**TRY IT**
Which of the lines in the data below contain the string "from"? Copy each of them.

:: TASK INPUT ::

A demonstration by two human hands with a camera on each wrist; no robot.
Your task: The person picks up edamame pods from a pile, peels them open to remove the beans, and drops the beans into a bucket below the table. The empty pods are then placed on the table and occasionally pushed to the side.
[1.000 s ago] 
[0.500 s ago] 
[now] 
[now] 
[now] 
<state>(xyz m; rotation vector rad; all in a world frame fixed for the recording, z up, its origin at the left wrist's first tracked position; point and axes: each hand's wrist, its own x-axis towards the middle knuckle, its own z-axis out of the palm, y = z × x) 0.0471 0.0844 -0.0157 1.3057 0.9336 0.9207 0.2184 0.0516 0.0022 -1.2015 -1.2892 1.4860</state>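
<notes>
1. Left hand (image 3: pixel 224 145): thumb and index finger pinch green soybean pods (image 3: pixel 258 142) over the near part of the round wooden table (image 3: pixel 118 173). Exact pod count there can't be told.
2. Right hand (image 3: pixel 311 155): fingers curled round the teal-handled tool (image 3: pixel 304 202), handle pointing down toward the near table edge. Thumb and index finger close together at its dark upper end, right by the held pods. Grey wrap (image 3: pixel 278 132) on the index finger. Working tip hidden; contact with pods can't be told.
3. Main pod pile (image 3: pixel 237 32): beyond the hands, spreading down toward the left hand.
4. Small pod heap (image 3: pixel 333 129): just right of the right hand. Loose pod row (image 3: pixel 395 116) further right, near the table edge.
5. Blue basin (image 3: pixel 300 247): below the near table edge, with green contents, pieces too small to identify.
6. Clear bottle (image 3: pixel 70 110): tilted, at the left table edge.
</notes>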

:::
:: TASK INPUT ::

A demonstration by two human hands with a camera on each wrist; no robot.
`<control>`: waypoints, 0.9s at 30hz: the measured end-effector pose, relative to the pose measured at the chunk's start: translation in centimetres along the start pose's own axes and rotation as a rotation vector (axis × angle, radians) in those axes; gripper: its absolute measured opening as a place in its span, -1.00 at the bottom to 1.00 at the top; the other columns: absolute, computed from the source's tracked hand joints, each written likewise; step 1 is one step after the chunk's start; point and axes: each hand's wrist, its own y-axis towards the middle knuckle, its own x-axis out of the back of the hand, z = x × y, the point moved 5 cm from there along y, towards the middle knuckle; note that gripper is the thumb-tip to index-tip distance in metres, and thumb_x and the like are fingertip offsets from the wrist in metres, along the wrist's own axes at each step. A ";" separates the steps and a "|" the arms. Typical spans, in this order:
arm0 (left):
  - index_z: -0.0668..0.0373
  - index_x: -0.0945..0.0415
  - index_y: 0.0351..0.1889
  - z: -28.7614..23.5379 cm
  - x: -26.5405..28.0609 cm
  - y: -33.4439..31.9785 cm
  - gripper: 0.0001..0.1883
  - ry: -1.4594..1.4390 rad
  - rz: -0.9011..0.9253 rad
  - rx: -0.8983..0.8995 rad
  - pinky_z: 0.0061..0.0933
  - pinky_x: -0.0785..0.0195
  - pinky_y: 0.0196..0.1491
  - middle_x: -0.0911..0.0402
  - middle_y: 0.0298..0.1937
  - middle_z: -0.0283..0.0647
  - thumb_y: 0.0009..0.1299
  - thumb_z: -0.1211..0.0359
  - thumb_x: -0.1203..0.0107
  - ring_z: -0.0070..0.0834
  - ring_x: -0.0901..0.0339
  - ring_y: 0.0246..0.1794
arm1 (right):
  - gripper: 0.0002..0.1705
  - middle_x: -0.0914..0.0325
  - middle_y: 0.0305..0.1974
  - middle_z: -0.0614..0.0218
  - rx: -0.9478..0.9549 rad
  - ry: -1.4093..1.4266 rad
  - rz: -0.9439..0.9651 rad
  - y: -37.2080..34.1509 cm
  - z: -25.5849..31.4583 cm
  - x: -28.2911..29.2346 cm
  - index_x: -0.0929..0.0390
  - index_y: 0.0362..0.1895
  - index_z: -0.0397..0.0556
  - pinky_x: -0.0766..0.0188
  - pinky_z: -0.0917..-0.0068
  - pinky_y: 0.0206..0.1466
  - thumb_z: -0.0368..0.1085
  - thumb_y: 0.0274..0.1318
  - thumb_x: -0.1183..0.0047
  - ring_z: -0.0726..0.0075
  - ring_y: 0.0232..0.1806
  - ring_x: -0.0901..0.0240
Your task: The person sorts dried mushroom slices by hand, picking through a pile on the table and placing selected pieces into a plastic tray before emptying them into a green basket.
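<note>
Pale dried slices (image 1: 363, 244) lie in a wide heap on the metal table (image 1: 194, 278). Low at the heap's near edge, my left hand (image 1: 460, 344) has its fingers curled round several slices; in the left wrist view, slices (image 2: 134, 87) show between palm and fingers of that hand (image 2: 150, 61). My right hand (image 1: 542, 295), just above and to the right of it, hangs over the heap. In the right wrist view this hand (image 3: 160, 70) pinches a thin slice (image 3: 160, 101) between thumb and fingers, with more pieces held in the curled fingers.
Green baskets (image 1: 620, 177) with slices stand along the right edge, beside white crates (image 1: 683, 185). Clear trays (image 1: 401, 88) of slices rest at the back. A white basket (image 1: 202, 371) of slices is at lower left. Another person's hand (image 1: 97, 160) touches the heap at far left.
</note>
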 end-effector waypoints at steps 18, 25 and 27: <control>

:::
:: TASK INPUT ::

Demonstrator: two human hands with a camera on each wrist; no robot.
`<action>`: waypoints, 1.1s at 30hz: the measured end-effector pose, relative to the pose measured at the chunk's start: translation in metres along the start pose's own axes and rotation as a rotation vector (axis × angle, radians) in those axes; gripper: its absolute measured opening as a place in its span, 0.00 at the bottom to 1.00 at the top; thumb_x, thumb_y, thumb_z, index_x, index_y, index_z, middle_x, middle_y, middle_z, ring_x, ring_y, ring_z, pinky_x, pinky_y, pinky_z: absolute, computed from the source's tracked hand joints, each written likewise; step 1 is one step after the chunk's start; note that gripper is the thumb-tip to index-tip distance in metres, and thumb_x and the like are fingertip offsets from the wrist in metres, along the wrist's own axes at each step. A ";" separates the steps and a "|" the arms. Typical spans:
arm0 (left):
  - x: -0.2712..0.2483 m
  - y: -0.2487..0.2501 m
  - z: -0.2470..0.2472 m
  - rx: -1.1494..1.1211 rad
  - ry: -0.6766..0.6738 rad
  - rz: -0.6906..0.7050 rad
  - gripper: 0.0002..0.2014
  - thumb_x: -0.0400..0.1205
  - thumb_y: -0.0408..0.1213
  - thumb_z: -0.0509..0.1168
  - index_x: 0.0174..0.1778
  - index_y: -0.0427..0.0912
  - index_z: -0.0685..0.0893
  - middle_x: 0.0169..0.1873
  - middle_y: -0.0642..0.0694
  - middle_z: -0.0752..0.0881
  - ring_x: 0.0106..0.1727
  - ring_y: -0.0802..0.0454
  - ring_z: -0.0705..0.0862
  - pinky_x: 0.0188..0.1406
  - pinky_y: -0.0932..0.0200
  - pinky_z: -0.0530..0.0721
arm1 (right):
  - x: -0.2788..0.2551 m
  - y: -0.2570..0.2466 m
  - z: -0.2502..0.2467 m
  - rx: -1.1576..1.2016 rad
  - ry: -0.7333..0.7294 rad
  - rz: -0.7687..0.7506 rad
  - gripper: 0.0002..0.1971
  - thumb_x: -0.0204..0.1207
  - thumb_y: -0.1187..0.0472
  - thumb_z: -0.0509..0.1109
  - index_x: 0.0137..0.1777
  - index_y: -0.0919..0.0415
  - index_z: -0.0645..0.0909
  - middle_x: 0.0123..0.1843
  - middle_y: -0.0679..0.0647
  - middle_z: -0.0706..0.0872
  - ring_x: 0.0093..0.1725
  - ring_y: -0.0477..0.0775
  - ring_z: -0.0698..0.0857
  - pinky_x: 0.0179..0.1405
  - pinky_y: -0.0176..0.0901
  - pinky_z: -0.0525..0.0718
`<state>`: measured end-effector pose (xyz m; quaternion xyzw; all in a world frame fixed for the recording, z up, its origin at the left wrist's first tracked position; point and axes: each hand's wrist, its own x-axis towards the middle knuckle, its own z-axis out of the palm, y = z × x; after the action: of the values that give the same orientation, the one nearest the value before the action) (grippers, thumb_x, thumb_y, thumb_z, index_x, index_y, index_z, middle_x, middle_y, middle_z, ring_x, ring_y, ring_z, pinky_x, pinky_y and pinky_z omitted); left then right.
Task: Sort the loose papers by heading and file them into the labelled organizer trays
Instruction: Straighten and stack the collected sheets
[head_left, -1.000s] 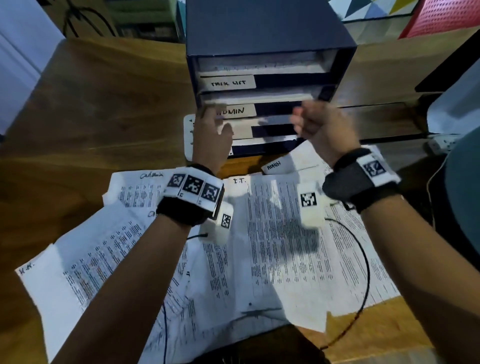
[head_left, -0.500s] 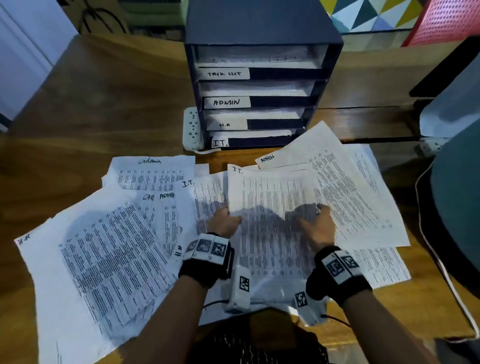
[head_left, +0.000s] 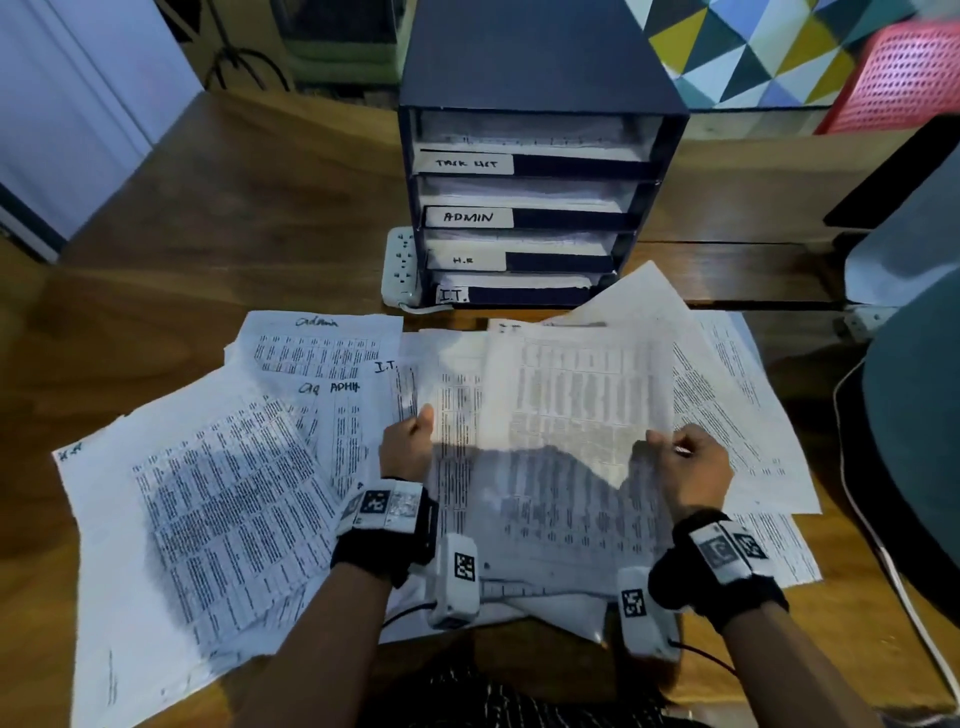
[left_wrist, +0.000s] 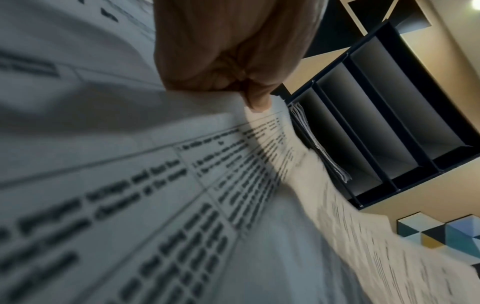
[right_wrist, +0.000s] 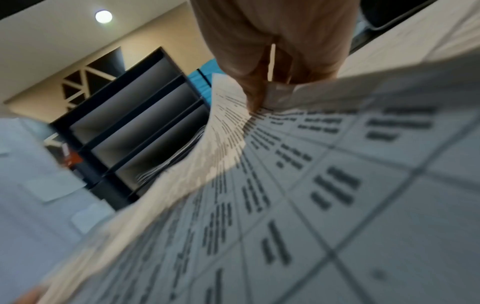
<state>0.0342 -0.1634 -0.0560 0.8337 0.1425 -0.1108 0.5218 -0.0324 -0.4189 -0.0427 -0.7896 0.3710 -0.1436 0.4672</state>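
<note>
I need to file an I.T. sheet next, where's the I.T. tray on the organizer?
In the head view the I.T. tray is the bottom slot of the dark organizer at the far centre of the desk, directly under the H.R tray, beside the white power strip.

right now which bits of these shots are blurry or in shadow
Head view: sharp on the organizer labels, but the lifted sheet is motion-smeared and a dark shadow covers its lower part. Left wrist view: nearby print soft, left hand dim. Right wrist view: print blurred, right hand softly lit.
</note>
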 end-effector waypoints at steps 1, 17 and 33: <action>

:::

**PROBLEM SOLUTION**
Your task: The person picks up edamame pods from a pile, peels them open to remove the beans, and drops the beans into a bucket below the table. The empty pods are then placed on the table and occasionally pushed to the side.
`<control>`: waypoints, 0.9s at 30hz: the measured end-effector pose, relative to the pose measured at the chunk's start: translation in centimetres along the start pose's own axes and rotation as a rotation vector (axis × angle, radians) in those axes; gripper: its absolute measured opening as a place in its span, -1.00 at the bottom to 1.00 at the top; the other columns: absolute, computed from the source's tracked hand joints, each written likewise; step 1 is one step after the chunk's start; point and axes: each hand's wrist, its own y-axis towards the middle knuckle, its own x-axis out of the back of the hand, z = x × y, the point moved 5 cm from there along y, towards the middle knuckle; note that gripper is the thumb-tip to index-tip distance in metres, and thumb_x and the like are fingertip offsets from the wrist in metres, along the wrist's own axes at each step. A ";" separates the steps and a "|" the arms. Typical spans, in this order:
`<action>`: waypoints, 1.1s at 30hz: the measured end-effector pose, relative to the pose measured at the chunk's start: translation in metres along the start pose's own axes and rotation as a rotation vector (axis × angle, radians) in those axes; gripper: its absolute measured opening as a place in its span, 0.00 at the bottom to 1.00 at the top; thumb_x, thumb_y, thumb_z, index_x, index_y, index_z, middle_x, middle_y, middle_z, ring_x, ring_y, ring_z, pinky_x, pinky_y, pinky_z: absolute, computed from the source's tracked hand joints, each written likewise; step 1 is one step after the chunk's start; note that gripper is the thumb-tip to index-tip distance in metres, and thumb_x and the like are fingertip offsets from the wrist in metres, along the wrist's own axes at each step. A ";" separates the steps and a "|" the arms. Typical spans:

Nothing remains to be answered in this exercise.